Seorang pemimpin dapat menjadi “muara” dari semua persoalan. Muara dari jawaban dari pertanyaan rakyat yang dipimpinnya. Tempat orang bertanya terhadap berbagai sengketa dan perselisihan yang terjadi di tengah masyarakat. Tempat mengadu berbagai persoalan dan muara dari jawaban persoalan itu sendiri.

Seorang pemimpin “didahulukan selangkah”. Dilebihkan sekata'

Seorang pemimpin harus diutamakan. Seorang pemimpin didepan menghadapi persoalan. Seorang pemimpin bersedia mengambil alih tanggung jawab dari berbagai persoalan.

Seorang pemimpin “dilebihkan sekata” melambangkan seorang pemimpin yang mempunyai wawasan yang luas. Bisa menjawab semua persoalan. Bisa menjelaskan “apa yang belum terpikirkan” masyarakat. Tempat orang “yang bisa menjelaskan dengan bijaksana.

Begitu juga pemimpin sering diibaratkan seperti pohon Beringin. “Pohonnya rindang tempat berteduh. Akarnya besar tempat Bersilo.

Pemimpin dihormati masyarakat dapat menjadi pengayom. Tempat berlindung masyarakat dari berbagai persoalan. Tempat “bercerita” bertukar pikiran terhadap persoalan sehari-hari. Tempat “bercengkrama” dan bersenda gurau. Tempat “bersuka ria” melewati persoalan.

Pemimpin yang baik “Tempat orang bertanyo. Tempat orang bercerito”. Ketika masyarakat hendak menyelesaikan berbagai persoalan, pemimpin merupakan orang pertama yang diminta pendapat. Pemimpin tempat “mengadukan” dan menemukan jawaban dari persoalan.

Masyarakat menemui pemimpin ketika “hendak pergi”. Tempat bertanya berbagai tempat yang hendak dituju. Tempat orang bertanya berbagai hal tentang tempat yang dituju.

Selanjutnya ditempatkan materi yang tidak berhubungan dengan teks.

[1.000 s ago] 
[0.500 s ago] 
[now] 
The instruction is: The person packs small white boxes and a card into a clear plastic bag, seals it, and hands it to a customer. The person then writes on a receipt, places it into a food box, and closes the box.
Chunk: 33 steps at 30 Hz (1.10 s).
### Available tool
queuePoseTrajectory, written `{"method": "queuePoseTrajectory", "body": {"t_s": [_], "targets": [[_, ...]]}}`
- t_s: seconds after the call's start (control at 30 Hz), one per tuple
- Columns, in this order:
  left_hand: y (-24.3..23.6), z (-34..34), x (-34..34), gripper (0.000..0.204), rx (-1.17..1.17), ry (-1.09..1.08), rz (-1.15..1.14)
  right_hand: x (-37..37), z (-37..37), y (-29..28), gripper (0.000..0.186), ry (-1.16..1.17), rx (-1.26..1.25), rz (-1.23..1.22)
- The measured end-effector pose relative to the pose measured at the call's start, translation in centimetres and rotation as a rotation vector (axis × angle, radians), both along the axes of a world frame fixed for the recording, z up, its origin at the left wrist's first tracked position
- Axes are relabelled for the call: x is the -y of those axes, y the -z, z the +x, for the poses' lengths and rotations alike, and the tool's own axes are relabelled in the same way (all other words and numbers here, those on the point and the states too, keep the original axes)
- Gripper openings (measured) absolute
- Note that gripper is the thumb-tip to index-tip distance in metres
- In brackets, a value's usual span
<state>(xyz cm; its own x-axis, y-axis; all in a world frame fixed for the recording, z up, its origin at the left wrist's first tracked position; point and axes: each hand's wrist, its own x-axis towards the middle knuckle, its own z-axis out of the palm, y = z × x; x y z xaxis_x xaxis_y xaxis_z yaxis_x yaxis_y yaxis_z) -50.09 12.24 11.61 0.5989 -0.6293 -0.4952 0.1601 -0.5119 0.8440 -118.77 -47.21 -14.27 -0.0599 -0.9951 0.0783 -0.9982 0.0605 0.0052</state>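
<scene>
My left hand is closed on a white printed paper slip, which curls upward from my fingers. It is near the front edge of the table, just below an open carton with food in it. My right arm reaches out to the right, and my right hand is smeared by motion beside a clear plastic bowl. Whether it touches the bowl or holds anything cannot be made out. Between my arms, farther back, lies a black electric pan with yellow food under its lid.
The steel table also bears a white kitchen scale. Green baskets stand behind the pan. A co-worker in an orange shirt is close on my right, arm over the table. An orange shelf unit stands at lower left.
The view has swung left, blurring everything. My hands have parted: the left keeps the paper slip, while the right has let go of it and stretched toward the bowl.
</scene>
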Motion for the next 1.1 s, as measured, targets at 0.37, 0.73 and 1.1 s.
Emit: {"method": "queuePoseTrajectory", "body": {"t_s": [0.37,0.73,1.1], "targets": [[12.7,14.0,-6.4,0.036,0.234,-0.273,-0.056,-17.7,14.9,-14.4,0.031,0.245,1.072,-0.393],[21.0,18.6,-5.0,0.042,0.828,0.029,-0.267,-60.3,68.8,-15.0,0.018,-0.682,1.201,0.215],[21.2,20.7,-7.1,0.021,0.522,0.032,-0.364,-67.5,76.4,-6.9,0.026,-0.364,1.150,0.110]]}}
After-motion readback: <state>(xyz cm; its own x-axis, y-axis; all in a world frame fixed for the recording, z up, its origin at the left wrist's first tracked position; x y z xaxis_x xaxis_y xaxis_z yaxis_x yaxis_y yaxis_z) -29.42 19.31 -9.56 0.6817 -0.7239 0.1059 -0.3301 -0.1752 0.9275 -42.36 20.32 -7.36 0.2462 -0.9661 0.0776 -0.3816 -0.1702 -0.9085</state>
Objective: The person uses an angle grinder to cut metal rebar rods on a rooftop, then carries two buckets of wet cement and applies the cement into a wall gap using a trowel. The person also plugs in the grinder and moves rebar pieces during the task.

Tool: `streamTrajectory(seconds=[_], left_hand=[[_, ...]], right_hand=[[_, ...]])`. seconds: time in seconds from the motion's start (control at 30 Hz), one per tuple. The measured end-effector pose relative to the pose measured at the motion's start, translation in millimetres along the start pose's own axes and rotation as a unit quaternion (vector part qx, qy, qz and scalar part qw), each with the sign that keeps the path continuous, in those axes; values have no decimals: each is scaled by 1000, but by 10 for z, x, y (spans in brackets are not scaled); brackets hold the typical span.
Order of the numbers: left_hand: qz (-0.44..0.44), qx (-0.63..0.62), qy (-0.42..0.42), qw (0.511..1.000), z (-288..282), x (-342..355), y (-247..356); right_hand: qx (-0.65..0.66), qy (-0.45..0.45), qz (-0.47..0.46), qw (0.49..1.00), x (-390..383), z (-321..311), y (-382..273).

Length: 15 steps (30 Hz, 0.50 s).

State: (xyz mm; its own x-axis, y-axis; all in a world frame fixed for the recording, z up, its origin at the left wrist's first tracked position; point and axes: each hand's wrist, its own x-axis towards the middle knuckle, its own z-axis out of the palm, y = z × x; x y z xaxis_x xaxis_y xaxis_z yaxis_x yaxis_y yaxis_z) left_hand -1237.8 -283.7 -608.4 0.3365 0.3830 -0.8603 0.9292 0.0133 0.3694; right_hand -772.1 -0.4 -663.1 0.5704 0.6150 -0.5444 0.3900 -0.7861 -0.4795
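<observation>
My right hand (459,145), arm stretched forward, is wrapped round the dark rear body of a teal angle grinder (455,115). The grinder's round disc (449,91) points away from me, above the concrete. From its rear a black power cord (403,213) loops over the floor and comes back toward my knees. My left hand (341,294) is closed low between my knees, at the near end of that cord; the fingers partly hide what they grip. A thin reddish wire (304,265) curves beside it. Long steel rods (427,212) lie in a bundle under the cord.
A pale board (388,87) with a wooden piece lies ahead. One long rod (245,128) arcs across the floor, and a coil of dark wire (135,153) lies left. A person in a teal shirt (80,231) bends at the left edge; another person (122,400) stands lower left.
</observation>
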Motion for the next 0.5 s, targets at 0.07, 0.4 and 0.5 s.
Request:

Pemimpin yang baik “tempat” orang bercerita setelah datang dari tempat yang jauh. “tempat” bercerita tempat yang telah didatangi. Tempat orang menyampaikan berbagai peristiwa setelah kedatangan tempat yang telah dituju.



Begitu tinggi penghormatan kepada pemimpin sering diujarkan “Alam sekato Rajo. Negeri sekato batin”.
Begitu agung dan dihormati pemimpin, masyarakat akan mengikuti setiap perintah, setiap perkataan dari pemimpin. Setiap perkataan dan perintah dari pemimpin sebagai bentuk pemimpin yang dihormati.
Mereka “menyerahkan” hidupnya. Menyerahkan masa depannya kepada pemimpin.

Pemimpin yang baik tidak akan mencoba “menyakiti” rakyatnya. Tidak boleh mengkhianati rakyat. Tidak boleh “berbohong”. Tidak boleh bertindak tidak adil. “Belah bambunya”. Satu diangkat. Satu diinjek (dipijak). Satu di untungkan namun yang lain dikorbankan.

Satu di bedakan. Satu diistimewakan. Satu diperlakukan tidak adil. Satu diperlakukan begitu kejam. Satu diperlakukan tidak pantas. Tidak boleh itu.

Kita sering mengenal ujaran “Rajo alim kami sembah, rajo zolim kami sanggah”. Jatuh dipemanjat. Jatuh di perenang

Rakyat mempunyai cara untuk melawannya. Rakyat mempunyai sikap untuk menentangnya.

Rakyat tahu “pemimpin yang baik”. Rakyat tahu pemimpin yang zolim”.

Mereka menangkapnya dengan rasa. Mereka menangkapnya dengan hati.

Hati dan rasa merupakan cermin yang tidak bisa dibohongi. Hati dan rasa tidak bisa khianati.

Sebuah asa yang tidak bisa temukan dari perjalanan sehari atau dua hari kita ke desa itu.

Tentu saja masih banyak “Seloko” atau kata-kata bijaksana. Masih banyak yang mesti dituliskan. Tinggal kita mau mendengarkan dengan tulus dan memandang masyarakat yang mengagungkan seorang pemimpin.